Laocoonte era el sacerdote de Apolo en Troya. Esta escultura representa en momento de la muerte de Lacoonte y sus hijos que son devorados por dos serpientes que surgieron del mar. Dice la leyenda que Atenea mandó a las serpientes porque Laocoonte iba a advertir de que el caballo era un trampa de los griegos para vencer la guerra. En el momento en el que el sacerdote advierte del peligro del caballo, las dos serpientes atacaron a sus hijos y él en su instinto de protección, se lanzó sobre ellos.
Desde el punto de vista artístico es una obra magnificamente lograda. Se puede captar practicamente el dolor del padre y sus hijos. Caba destacar también, la sensación de movimiento que tiene la obra. Al igual que la posición de los cuerpops y las serpientes, el autor consigue darle un realismo completamente palpable.

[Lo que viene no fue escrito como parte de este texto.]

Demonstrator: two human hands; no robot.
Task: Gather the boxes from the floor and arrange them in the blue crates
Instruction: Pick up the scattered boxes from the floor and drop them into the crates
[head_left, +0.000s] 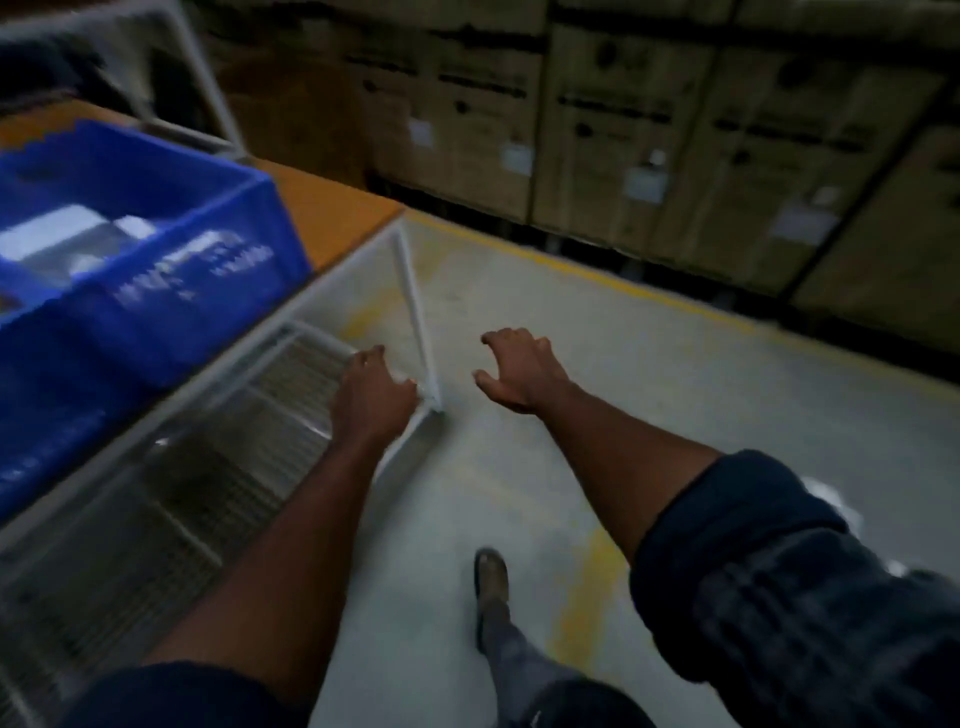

Ver esta escultura me hace pensar en la historia de Troya. Y me dio cuenta de cúantas veces en la vida nos sucede como les sucedió a los troyanos. Tantas veces luchamos tanto por algo que cuando el cansanio nos vence podemos creer que llegó "el caballo" de la victoria. Yo hubiese actuado como los troyanos, hubiese aceptado que el otro bando se había vencido, y hubiese celebrado la victoria. En una palabra, me hubiese fiado. Y no creería la palabra de Laocoonte.
Pero vivimos en un mundo tan competitivo y no podemos olvidar que hay mucha gente que "juega sucio". Y esta es una realidad con la que nos encontramos cada día.
Pero no creo que por ello debamos vivir desconfiando de todos y de todo. Solo tenemos que estar más atentos.
Otro de los pasajes que me impresiona de la guerra de Troya es la lucha entre Aquiles y Héctor. Me asombra la importancia que en aquella épocale daban al honor. Héctor podía haber evitado su muerte en ese momento, era casi seguro que Aquiles le mataría, pero Hecto luchó, tenía que hacerlo.
Del mismo modo me impresiona que se detuvieran durante unos días la guerra para celebrar el funeral de Héctor como pedía la tradición. En tiempos de guerra aún respetaban ciertos mínimos.
Una guerra que fue provocada por la belleza de una mujer, hoy resulta absurda. Pero lo absurdo en realidad es que siglos después, los pueblos aún tienen que recurrir a la guerra para resolver sus diferencias o para demostrar su superioridad sobre los demás.